# Ok, new pond



## P.senegalus (Aug 18, 2011)

After several leaks in my pond liner, I decided to buy another new liner. It was a little bigger, so I made my pond a little bigger than before 
Here it is after I got everyone back in, hopefully for the last time:

the first pictures are of the fish in the temp. aquarium for the day
































Here's a side view
























Top of waterfall








Full view
















Some of the plants I put around it
















I'm not finished with putting a sidewalk around the pond and some rocks.


----------



## lohachata (Jan 27, 2006)

that ain't no plant you fool.....that's a chicken......lol

awesome pond guy....absolutely beautiful....next year dig it to 4' or so deep...then you can let the goldfish winter over....
also.....if you have raccoons in the area pile rocks or landscape timbers about 10-12" above the waterline......that will keep them from snagging your fish...


----------



## grogan (Jan 23, 2011)

I can't wait to see all of those plants grow in. Well done sir!


----------



## phlyergirl (Nov 6, 2011)

Gorgeous!! I'm so jealous. I want a pond.


----------



## P.senegalus (Aug 18, 2011)

Thanks everyone, no raccoons yet, almost everyone here hunts, lol, lucky for my chicken. He always inspects what I'm doing out there 

I'm going to make a walkway around the pond and a rock border along the edge, but I need to find another job first so I can afford to do it


----------



## yannis2307 (Apr 23, 2012)

awesome pond man....you make want a pond so much..... but my family will not even think about it..... they dont understand fishies' magic.....


----------



## cossie (Dec 19, 2010)

great pond. very similar size to mine.

may i suggest you should get a few koi in there  awesme fish well colour wise


----------



## iheartfish:) (Jan 19, 2011)

Whoah that looks great! So jealous. 
If I ever get a house (or grow up, for that matter ) I know for sure that I want a large backyard and a pond. That has been a dream of mine forever. I also want a fish room, obviously :fish:


----------



## P.senegalus (Aug 18, 2011)

Thanks 
I would love a fish room too, but I don't have the indoor space for it. I wouldn't have to worry about algae blooms then.
I thought about getting some koi, but I think I should get a better filter before I do that 
cossie you should show us your pond


----------



## cossie (Dec 19, 2010)

HAha ok ill put a pond thread up soon too, maybe today.

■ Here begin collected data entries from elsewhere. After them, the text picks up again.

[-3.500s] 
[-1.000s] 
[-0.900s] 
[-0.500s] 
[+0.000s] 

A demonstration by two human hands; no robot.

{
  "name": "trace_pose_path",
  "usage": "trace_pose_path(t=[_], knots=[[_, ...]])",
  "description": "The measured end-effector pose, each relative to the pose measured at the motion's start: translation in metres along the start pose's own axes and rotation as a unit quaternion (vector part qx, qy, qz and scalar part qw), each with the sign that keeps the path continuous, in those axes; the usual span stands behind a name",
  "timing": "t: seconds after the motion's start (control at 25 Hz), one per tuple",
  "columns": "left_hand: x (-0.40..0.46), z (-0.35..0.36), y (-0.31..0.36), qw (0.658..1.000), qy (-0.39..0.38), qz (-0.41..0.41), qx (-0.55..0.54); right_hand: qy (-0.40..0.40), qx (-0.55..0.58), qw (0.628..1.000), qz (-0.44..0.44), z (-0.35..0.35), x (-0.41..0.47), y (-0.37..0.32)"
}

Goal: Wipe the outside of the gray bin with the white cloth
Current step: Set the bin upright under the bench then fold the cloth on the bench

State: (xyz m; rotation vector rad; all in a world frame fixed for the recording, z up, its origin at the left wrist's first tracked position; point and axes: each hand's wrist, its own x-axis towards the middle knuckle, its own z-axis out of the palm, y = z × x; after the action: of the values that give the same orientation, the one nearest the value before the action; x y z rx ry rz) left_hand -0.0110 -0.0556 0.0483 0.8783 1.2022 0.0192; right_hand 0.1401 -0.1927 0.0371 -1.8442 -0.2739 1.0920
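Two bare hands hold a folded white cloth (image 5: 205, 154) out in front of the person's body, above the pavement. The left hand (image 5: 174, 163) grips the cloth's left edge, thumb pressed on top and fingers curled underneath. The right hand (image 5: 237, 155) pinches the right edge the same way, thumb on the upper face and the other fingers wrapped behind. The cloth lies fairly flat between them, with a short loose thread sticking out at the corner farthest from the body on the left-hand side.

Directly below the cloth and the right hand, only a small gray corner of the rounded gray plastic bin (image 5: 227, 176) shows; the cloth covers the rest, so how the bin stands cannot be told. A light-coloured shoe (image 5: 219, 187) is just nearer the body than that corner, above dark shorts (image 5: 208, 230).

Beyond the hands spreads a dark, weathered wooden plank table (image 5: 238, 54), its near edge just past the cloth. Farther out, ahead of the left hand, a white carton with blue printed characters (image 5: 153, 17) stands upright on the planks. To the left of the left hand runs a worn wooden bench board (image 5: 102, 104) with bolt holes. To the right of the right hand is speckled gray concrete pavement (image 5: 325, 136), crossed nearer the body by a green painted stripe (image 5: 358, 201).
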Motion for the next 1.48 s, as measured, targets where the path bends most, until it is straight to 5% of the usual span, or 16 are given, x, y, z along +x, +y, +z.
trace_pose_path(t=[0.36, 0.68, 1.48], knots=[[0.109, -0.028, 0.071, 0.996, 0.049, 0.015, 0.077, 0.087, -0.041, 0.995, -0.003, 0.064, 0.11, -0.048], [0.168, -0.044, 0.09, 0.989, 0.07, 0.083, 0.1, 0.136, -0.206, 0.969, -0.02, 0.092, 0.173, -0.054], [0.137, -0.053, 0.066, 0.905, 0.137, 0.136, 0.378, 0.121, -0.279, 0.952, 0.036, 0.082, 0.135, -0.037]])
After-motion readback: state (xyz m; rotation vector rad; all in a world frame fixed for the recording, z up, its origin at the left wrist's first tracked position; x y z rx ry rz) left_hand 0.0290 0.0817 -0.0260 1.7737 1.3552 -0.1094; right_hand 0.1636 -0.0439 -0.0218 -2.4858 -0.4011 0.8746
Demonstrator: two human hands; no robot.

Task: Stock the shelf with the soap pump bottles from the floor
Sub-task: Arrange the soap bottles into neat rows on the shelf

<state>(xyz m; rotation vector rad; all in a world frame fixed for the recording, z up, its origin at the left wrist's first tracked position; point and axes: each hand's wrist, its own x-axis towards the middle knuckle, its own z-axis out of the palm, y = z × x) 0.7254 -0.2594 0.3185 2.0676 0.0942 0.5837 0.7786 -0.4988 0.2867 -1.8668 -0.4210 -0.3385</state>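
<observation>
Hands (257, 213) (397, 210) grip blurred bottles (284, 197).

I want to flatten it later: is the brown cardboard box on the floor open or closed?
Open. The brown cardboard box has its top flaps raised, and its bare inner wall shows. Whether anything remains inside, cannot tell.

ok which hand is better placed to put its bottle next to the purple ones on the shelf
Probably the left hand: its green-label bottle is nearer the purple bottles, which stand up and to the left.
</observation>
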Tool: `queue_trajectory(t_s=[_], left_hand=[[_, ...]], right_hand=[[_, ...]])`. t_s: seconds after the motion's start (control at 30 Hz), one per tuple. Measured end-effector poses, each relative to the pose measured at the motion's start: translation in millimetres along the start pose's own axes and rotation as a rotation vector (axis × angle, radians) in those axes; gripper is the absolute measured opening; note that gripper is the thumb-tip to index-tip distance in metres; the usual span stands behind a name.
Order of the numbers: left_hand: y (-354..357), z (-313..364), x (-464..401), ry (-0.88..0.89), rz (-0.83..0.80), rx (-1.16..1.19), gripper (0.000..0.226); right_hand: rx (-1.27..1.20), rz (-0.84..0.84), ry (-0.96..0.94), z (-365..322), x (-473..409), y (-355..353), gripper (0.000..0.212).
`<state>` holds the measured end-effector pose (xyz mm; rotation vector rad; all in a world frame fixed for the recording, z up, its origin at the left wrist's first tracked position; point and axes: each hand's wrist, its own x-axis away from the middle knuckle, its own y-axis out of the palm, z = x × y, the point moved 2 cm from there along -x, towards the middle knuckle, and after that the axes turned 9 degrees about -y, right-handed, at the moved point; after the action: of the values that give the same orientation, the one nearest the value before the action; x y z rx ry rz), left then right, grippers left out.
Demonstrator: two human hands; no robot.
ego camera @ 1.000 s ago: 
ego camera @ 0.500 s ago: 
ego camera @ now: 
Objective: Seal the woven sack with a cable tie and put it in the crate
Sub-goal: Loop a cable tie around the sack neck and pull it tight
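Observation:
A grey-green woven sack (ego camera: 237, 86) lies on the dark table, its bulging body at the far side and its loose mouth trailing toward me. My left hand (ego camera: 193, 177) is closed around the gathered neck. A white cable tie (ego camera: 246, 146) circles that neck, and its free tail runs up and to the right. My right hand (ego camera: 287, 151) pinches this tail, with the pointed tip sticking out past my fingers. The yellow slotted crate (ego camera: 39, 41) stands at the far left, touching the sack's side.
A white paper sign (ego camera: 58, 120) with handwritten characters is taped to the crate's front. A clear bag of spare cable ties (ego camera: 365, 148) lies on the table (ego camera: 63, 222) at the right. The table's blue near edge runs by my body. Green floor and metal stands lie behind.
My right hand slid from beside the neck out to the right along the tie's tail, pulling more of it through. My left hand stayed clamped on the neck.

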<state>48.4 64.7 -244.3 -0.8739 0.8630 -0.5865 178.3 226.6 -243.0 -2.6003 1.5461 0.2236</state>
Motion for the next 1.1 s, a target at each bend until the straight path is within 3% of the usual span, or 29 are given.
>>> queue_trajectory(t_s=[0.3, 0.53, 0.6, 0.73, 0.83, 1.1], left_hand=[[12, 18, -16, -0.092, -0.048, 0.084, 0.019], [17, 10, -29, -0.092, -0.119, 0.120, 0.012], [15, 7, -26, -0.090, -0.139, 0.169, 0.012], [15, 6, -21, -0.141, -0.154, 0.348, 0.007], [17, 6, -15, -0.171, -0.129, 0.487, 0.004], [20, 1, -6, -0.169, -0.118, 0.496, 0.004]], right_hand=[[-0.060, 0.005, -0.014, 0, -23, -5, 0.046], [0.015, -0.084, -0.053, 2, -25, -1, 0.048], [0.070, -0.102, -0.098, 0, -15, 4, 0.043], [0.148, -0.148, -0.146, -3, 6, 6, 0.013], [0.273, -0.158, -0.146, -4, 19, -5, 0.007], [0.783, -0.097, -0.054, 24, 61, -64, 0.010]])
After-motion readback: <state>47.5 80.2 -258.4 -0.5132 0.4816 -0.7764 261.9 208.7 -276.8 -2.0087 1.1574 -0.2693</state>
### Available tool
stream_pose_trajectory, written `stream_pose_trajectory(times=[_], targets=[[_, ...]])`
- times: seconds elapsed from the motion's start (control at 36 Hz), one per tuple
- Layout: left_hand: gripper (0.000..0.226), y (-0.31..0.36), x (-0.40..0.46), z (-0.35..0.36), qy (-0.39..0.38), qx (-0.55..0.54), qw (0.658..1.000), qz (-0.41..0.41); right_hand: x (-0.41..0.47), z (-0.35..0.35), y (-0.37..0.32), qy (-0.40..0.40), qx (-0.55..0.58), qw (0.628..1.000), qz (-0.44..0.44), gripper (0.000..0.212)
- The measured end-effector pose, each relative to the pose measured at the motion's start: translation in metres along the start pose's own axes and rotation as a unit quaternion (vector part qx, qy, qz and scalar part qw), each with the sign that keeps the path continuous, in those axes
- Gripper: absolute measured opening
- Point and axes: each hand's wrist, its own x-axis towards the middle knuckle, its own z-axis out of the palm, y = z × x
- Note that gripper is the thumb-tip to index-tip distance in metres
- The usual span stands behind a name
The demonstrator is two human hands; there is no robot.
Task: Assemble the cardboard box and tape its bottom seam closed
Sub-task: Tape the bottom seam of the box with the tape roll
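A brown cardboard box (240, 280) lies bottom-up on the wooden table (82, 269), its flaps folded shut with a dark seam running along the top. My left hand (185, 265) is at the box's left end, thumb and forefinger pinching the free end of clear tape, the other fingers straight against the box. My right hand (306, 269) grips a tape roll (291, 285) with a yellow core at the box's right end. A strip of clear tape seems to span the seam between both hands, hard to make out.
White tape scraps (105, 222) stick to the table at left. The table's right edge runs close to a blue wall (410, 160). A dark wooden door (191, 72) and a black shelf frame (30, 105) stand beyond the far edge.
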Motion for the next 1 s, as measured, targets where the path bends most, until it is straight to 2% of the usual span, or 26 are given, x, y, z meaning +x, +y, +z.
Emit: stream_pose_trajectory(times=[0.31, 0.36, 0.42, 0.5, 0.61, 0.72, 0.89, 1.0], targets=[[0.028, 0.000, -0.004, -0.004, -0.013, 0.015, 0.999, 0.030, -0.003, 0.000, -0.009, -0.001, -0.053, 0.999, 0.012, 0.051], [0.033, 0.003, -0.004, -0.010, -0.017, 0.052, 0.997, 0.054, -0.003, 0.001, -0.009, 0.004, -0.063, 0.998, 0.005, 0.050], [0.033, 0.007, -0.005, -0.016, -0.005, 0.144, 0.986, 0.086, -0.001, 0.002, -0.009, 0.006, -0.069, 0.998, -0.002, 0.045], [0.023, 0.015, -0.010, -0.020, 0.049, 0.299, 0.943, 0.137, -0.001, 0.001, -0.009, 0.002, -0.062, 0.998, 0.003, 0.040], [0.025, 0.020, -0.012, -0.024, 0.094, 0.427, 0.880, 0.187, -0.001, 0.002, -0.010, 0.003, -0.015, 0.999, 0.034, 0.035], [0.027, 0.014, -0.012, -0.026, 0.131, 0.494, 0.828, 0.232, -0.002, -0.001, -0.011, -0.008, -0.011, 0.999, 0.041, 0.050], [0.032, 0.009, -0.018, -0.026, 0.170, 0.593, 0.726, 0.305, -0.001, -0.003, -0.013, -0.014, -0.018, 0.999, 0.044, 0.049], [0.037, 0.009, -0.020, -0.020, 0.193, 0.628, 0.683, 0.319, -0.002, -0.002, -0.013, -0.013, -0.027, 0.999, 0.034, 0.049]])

hmmm, the koi dont need alot of work to look after them tbh, our filter is homemade, using an old water barrel.


----------



## lohachata (Jan 27, 2006)

hey p. sen.......how deep is the pond ?


----------



## P.senegalus (Aug 18, 2011)

I just checked how deep it is and now I'm not happy, lol. It's only 1 1/2 feet deep. 
I still have two feet of liner all the way around, so I think I'm going to make it a little deeper. I should have checked the depth before filling it.


----------